When they finally woke up, the developing needs for high tech manpower had become a skill shortage crisis, but Ministers still met, wrung their hands and dithered. Finally, they acted by providing less than half of what even the Engineering Council regards as necessary in the desperate situation that we face. There are the self-same private employers to which the Government insists they are paying attention.

Contrast that with the report of the Select Committee on Science and Technology in the other place. That has again provided some of the long-term thinking and undogmatic analysis that this Government so badly need. It rightly criticises the ad hoc approach to the organisation and funding of technological education and training and short-term attitudes to funding. It made 60 comprehensive and far-reaching recommendations which should make the Government feel ashamed of their failure to act decisively and effectively in that area.

In a moment.

The Government's public relations hopes are always pinned on YTS. Many people had high hopes of YTS, including the MSC and the TUC. Despite what has been said, the TUC is a prime supporter of any hopeful training initiative. In addition, many thousands of trainers and educationists have put much effort, energy and dedication into trying to give young people a better qualified start in adult working life.

Not for a moment.

The Opposition wish the second year of YTS well, most particularly for the sake of the hundreds of thousands of young people and their parents who will have no realistic alternative option in the next two or three years until there is a Labour Government. Although I expect the MSC, the TUC and others to produce a good outline scheme for the second year, I have grave fears that most of a two-year YTS will still be little better than the present one-year scheme — which for the most part is merely work experience rather than proper training.

There is a twofold reason for my fears. First, youth training makes sense only in the context of jobs at the end of training, yet the Government's dual labour market approach will consign the vast bulk of YTS graduates to low-tech, low-wage jobs or to unemployment.

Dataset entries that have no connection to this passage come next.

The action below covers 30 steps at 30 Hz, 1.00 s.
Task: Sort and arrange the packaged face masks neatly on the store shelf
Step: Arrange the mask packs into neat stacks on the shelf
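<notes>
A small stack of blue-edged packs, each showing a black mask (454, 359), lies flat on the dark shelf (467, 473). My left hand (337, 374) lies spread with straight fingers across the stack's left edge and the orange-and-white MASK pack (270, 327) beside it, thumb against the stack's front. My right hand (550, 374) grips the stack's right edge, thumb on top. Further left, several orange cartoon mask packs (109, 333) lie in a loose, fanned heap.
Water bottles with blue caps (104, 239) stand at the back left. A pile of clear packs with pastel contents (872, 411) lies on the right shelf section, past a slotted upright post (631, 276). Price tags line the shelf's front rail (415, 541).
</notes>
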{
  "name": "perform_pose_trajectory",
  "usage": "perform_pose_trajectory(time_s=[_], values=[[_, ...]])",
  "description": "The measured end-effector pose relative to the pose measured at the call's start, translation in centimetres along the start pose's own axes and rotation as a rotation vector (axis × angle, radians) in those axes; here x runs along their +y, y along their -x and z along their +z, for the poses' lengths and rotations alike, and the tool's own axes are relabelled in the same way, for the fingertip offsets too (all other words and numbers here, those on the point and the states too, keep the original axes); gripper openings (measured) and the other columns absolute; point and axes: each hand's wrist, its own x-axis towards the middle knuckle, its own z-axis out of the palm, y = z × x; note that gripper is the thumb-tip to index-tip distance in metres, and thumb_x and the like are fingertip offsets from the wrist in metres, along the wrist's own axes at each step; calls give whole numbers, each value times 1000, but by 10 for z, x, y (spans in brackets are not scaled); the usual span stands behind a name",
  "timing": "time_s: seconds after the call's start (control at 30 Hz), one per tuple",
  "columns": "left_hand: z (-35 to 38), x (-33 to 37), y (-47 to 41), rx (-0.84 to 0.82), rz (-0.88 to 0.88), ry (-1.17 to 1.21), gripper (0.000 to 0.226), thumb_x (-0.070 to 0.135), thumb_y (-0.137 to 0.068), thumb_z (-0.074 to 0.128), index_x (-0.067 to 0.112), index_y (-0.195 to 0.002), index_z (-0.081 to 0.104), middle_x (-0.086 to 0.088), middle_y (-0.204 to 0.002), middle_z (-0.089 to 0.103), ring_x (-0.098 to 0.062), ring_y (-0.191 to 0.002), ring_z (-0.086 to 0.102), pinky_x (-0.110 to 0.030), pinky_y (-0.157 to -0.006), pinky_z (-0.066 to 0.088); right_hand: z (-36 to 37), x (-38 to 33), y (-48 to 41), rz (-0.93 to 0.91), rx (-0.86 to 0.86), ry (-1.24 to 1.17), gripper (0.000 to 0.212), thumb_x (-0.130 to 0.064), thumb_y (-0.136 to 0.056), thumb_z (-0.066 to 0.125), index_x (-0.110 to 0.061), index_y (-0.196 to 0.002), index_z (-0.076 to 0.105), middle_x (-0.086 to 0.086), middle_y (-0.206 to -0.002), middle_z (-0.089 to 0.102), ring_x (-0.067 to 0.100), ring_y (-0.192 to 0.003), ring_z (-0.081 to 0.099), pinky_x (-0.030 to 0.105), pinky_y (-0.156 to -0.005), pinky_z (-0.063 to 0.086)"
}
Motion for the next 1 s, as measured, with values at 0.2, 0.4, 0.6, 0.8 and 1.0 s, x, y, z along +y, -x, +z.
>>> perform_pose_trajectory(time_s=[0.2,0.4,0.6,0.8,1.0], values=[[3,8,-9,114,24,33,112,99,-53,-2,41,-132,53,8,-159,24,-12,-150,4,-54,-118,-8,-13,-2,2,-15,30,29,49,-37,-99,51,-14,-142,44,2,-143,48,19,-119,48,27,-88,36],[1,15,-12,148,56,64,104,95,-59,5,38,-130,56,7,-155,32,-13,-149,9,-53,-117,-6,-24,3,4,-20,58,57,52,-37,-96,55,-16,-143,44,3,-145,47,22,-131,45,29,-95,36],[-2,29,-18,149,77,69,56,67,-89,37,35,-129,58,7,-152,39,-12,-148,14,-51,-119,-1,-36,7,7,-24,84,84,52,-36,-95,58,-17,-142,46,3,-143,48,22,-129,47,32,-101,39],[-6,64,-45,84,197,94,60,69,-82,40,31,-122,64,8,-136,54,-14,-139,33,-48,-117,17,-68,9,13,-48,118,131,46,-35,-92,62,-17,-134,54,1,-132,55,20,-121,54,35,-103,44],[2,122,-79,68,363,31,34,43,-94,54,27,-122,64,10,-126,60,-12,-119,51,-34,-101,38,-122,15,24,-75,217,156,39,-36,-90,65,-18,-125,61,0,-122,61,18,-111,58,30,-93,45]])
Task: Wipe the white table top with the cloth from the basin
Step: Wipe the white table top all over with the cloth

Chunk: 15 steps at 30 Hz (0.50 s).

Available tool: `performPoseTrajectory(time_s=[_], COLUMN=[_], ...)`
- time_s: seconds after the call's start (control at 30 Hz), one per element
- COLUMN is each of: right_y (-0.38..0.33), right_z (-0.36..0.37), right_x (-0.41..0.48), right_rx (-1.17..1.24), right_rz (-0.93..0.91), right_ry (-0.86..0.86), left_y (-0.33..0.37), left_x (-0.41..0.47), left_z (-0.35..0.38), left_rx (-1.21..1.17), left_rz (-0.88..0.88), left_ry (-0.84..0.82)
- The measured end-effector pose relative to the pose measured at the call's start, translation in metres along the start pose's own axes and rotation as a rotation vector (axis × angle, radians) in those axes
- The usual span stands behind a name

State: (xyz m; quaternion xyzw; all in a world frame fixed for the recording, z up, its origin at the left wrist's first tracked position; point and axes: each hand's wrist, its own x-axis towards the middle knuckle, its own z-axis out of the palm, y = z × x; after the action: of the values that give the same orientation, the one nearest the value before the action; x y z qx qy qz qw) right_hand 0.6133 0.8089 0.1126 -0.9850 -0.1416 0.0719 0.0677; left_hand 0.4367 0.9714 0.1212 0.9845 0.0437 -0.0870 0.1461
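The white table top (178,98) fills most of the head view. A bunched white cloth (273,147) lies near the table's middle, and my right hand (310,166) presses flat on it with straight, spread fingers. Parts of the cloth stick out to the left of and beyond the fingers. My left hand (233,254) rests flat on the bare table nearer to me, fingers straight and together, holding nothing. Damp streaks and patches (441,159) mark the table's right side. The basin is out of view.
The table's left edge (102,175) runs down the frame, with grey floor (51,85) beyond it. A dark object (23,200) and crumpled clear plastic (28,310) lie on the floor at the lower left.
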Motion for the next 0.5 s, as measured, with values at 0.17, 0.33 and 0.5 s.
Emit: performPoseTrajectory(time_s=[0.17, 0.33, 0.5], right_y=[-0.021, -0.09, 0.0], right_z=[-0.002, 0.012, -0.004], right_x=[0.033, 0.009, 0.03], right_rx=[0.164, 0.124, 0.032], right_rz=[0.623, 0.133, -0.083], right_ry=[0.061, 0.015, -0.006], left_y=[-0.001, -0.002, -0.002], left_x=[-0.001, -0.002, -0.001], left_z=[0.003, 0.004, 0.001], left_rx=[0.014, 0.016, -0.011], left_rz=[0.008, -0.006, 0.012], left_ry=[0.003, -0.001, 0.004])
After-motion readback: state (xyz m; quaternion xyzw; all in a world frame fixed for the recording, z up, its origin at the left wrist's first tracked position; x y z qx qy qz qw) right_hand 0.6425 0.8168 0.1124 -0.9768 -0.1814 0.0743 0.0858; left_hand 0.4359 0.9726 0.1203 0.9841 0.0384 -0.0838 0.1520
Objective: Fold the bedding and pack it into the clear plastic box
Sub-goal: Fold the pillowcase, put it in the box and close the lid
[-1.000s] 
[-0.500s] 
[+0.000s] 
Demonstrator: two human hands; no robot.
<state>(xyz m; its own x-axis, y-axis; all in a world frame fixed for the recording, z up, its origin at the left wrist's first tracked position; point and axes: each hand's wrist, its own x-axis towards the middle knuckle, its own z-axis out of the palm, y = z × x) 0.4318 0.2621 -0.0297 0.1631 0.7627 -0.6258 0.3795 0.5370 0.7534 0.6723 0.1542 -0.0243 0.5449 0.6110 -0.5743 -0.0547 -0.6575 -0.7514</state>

A few days ago the Secretary of State for Employment challenged me when I said that only half the YTS graduates were getting jobs. He intervened in my speech and said that I was wrong and that I was misleading the House. He said that the figure was 60 per cent. or more. There was no doubt then who was right, and there is even less doubt now, because two days after his intervention the MSC reported that the figure was 48 per cent. If the Minister can read, he should read that report, which shows that 48 per cent. is the figure.

I shall give way only to the Minister if he wishes to say whether 60 per cent. or 48 per cent. is the right figure. He fails to rise. It is precisely because of the number and quality of jobs likely to be available to young people under this Government's policy that there is no real incentive for the Government properly to resource a high quality, two-year YTS.

That is a second part of the tragedy. A two-year YTS as a permanent feature of the education training system is an important and significant change. It ranks with some of the extensions of universal schooling in the 19th century, for it will lay the foundations for the British work force of the 21st century. It cannot, and must not, be done on the cheap, yet that is precisely what the Government have done and are proposing to do.

When YTS was announced three years ago, it was to be a £1 billion scheme. But when the two-year scheme is fully operational, it will cost barely £1 billion, even at 1984–85 prices. I challenge the Minister to dispute the fact that this would have been significantly less than £1 billion at the time when he made the £1 billion claim. I challenge him to come clean and to say just how much less it would be. He does not rise to answer that point.

The Minister is also selling short the adult training strategy, the adult unemployed and youth. His training strategy does not meet the needs of individuals, women, or black people; nor does it meet the needs of employers or the nation.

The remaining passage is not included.